Assignment » After finding the line containing "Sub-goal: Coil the" below, please output that line and each following one through the line containing "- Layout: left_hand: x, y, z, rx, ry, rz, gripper", exactly as written.

(Beginning of Dataset section)

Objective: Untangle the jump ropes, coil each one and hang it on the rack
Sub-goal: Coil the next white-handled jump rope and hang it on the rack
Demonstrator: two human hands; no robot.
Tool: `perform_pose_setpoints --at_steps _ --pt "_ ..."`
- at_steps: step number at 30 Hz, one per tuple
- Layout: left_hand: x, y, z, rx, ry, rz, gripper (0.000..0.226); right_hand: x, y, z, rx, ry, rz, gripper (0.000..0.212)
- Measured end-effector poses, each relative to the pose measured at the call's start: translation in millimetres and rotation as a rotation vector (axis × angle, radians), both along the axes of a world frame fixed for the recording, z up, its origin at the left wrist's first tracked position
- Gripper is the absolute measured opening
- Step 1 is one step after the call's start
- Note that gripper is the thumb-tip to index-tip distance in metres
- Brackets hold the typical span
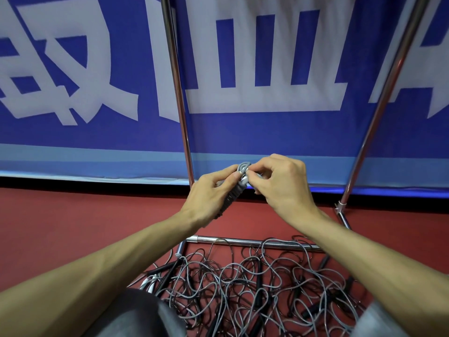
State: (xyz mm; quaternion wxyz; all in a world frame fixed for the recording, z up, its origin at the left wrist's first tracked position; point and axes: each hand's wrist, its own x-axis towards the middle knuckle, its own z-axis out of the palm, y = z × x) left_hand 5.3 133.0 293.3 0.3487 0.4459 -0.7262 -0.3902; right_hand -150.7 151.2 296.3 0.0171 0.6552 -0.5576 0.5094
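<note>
Two hands: left hand (pixel 209 194) grips the coiled grey jump rope (pixel 232 198); right hand (pixel 281 183) pinches its top loop.
Rope: mid-air, before the rack (pixel 178 93).
Pile: tangled ropes (pixel 243 288) on red floor (pixel 73 215).

Blue banner (pixel 267 132) stood upright across background, filling upper half of view. Large white characters (pixel 264 98) were printed on it, cut off at top and side edges. Light-blue stripe (pixel 97 161) ran along banner's lower part, with black strip (pixel 73 182) beneath, meeting floor. Red floor (pixel 73 215) spread below. Grey-clad knee (pixel 145 312) sat at bottom left, second grey knee (pixel 379 322) at bottom right.
</note>
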Motion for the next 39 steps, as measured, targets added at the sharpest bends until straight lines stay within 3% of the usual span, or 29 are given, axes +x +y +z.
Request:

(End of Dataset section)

Output of the exercise »
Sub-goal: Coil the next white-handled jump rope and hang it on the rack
Demonstrator: two human hands; no robot.
Tool: `perform_pose_setpoints --at_steps _ --pt "_ ..."`
- at_steps: step number at 30 Hz, one per tuple
- Layout: left_hand: x, y, z, rx, ry, rz, gripper (0.000..0.226); right_hand: x, y, z, rx, ry, rz, gripper (0.000..0.212)

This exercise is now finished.